The asm interpreter already inlines ECMAScript calls, but builtin calls
still went through the generic C++ Call slow path even when the callee
was a plain native function pointer. That added an avoidable boundary
around hot builtin calls and kept asm from taking full advantage of the
new RawNativeFunction representation.
Teach the asm Call handler to recognize RawNativeFunction, allocate the
callee frame on the interpreter stack, copy the call-site arguments,
and jump straight to the stored C++ entry point.
NativeJavaScriptBackedFunction and other non-raw callees keep falling
through to the existing C++ slow path unchanged.
Place Realm's cached declarative environment next to its global object
so the asm global access fast paths can fetch the two pointers with a
paired load. These handlers never use the intervening GlobalEnvironment
pointer directly.
Mirror Executable's constants size and data pointer in adjacent fields
so the asm Call fast path can pair-load them together. The underlying
Vector layout keeps size and data apart, so a small cached raw span
lets the hot constant-copy loop fetch both pieces of metadata at once.
Load PropertyNameIterator's indexed-property count and next index
together when stepping the fast path. Keeping the paired count live
into the named-property case also avoids reloading it before computing
the flattened index.
Load PropertyNameIterator's cached property cache and shape snapshot
together before validating the receiver shape. The two fields already
sit adjacent in the object layout, so the fast path can fetch both
without any extra reshuffling.
Load EnvironmentCoordinate::hops and ::index together in the asm
environment-walk helper. The pair-load keeps the DSL explicit about
which two fields travel together and removes another scalar metadata
fetch from the fast path.
Load the cached property offset and dictionary generation with paired
loads in the property inline-cache fast paths. AsmIntGen now verifies
these reads against the actual cache layout, so the DSL keeps both
fields named and self-documenting.
Load the cached shape and prototype pointer together in the property
inline-cache fast paths that already read both. This keeps the
cache-entry metadata fetches aligned with the DSL's paired-load model
without changing the surrounding control flow.

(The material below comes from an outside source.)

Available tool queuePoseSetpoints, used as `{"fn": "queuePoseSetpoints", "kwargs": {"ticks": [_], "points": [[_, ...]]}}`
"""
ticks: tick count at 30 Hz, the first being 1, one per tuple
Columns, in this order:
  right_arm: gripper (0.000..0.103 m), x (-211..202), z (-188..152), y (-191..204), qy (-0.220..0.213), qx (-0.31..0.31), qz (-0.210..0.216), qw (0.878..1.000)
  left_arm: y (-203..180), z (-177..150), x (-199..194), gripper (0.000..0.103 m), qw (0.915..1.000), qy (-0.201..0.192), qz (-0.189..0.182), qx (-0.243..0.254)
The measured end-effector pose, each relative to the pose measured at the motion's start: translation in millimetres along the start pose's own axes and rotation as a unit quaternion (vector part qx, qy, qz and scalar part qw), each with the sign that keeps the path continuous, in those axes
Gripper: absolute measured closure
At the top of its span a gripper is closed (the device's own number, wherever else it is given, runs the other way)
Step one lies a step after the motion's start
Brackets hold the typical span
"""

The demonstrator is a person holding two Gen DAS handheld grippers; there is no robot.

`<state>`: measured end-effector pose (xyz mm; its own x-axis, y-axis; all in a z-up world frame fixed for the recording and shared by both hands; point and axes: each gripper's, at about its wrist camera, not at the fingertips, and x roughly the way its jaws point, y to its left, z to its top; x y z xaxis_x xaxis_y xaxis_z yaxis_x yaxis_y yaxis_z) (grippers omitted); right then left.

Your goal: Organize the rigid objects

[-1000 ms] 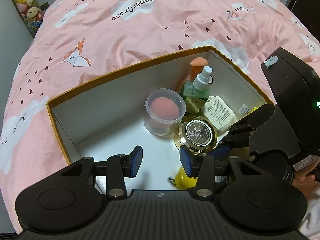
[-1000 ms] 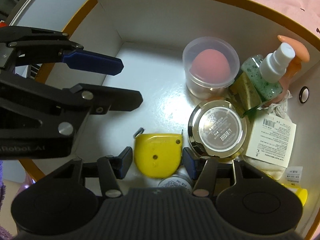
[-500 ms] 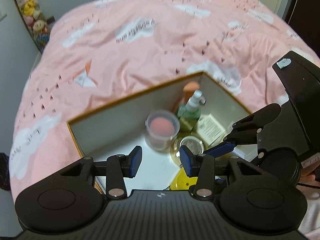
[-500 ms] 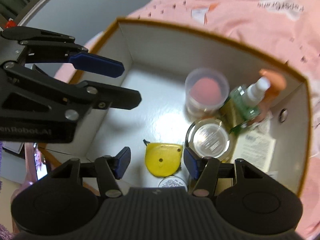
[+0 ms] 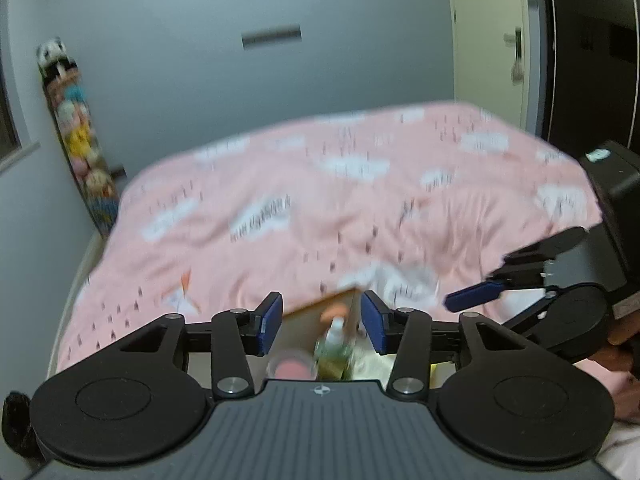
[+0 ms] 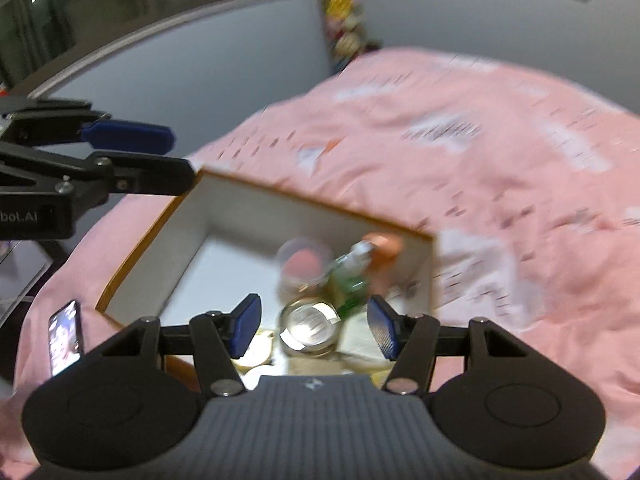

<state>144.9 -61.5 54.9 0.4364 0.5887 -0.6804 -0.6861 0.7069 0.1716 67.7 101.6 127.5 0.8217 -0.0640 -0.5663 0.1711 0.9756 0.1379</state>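
An open white box with an orange rim (image 6: 160, 216) lies on the pink bed. It holds a clear cup with a pink sponge (image 6: 306, 266), a green spray bottle (image 6: 352, 276), a round silver compact (image 6: 308, 326), a carton and a yellow item at the near edge. My right gripper (image 6: 314, 326) is open and empty, high above the box. My left gripper (image 5: 320, 322) is open and empty, also raised; the box corner (image 5: 320, 308) shows between its fingers. Each gripper shows in the other's view, the left one (image 6: 128, 140) and the right one (image 5: 476, 296).
A pink quilt with white clouds (image 5: 320, 208) covers the bed. A phone with a lit screen (image 6: 66, 336) lies on the quilt left of the box. A hanging row of plush toys (image 5: 76, 136) is at the grey wall. A door (image 5: 496, 40) stands at the right.
Both grippers have lifted up and back from inside the box, so the box looks small and low. The views tilted up toward the wall. Both stayed open and empty.
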Motion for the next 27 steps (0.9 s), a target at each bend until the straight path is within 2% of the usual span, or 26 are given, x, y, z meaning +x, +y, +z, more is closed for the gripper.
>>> {"fn": "queuePoseSetpoints", "kwargs": {"ticks": [3,6,9,12,15,19,22,24,27], "points": [[0.044,-31,-8,-5,-0.047,0.009,-0.038,0.998,-18,2,-8,0.047,0.9991,-0.041,0.011,-0.005],[0.044,-64,-19,-9,-0.098,0.011,-0.08,0.992,-36,3,-15,0.043,0.997,-0.077,0.003,-0.01],[0.043,-95,-35,-10,-0.149,0.004,-0.128,0.981,-51,1,-20,0.039,0.9922,-0.122,0.006,-0.024],[0.034,-116,-53,-9,-0.183,0.0,-0.18,0.966,-69,-10,-21,0.034,0.9889,-0.145,0.025,-0.021],[0.025,-127,-71,-10,-0.207,0.007,-0.222,0.953,-76,-26,-14,0.024,0.9875,-0.142,0.039,-0.055],[0.02,-124,-92,-11,-0.227,0.028,-0.266,0.937,-84,-52,3,0.019,0.9857,-0.13,0.054,-0.093],[0.018,-113,-110,-12,-0.216,0.039,-0.277,0.935,-91,-71,11,0.009,0.986,-0.121,0.065,-0.095],[0.016,-105,-121,-16,-0.209,0.059,-0.279,0.936,-99,-80,19,0.009,0.9881,-0.106,0.08,-0.077],[0.011,-101,-136,-23,-0.202,0.108,-0.27,0.935,-105,-92,24,0.009,0.9906,-0.087,0.071,-0.078]]}}
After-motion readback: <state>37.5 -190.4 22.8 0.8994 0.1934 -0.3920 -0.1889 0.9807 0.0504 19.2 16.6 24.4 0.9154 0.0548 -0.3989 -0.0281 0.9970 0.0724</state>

Load the inline frame's return pc and destination register at once when
Return or End resumes an asm-managed caller. This keeps the unwind
metadata with the helper that consumes it and removes a separate scalar
load from both handlers.
The asm Call fast path was still reloading the executable pointer while
building the inline callee frame, even though it had already loaded the
same pointer while validating the call target.
Carry that executable pointer through frame setup and reload the passed
argument count from the call bytecode instead of the fresh frame header.
This trims a couple more loads from the hot path.
Pack the asm Call fast path metadata next to the executable pointer
so the interpreter can fetch both values with one paired load. This
removes several dependent shared-data loads from the hot path.
Keep the executable pointer and packed metadata in separate registers
through this binding so the fast path can still use the paired-load
layout after any non-strict this adjustment.
Lower the packed metadata flag checks correctly on x86_64 as well.
Those bits now live above bit 31, so the generator uses bt for single-
bit high masks and covers that path with a unit test.
Add a runtime test that exercises both object and global this binding
through the asm Call fast path.
Executable already caches the combined registers, locals, and constants
count that the asm Call fast path needs for inline frame allocation.
Use that precomputed total instead of rebuilding it from the registers
count and constants vector size in the hot path.
The asm Call fast path already checks SharedFunctionInstanceData's
cached can_inline_call bit before touching the executable pointer.
That cache is only true for ordinary functions with compiled bytecode,
so the extra executable null check is redundant work in the hot path.
The asm Call fast path reads InterpreterStack::m_top and m_limit
back-to-back while checking whether the inline callee frame fits.
Those fields are adjacent, so we can load them together with one
paired load and keep the stack-size check otherwise unchanged.
Teach the asm Call fast path to use paired stores for the fixed
ExecutionContext header writes and for the caller linkage fields.
This also initializes the five reserved Value slots directly instead
of looping over them as part of the general register clear path.
That keeps the hot frame setup work closer to the actual data layout:
reserved registers are seeded with a couple of fixed stores, while the
remaining register and local slots are cleared in wider chunks.
On x86_64, keep the new explicit-offset formatting on store_pair*
and load_pair* without changing ordinary [base, index, scale]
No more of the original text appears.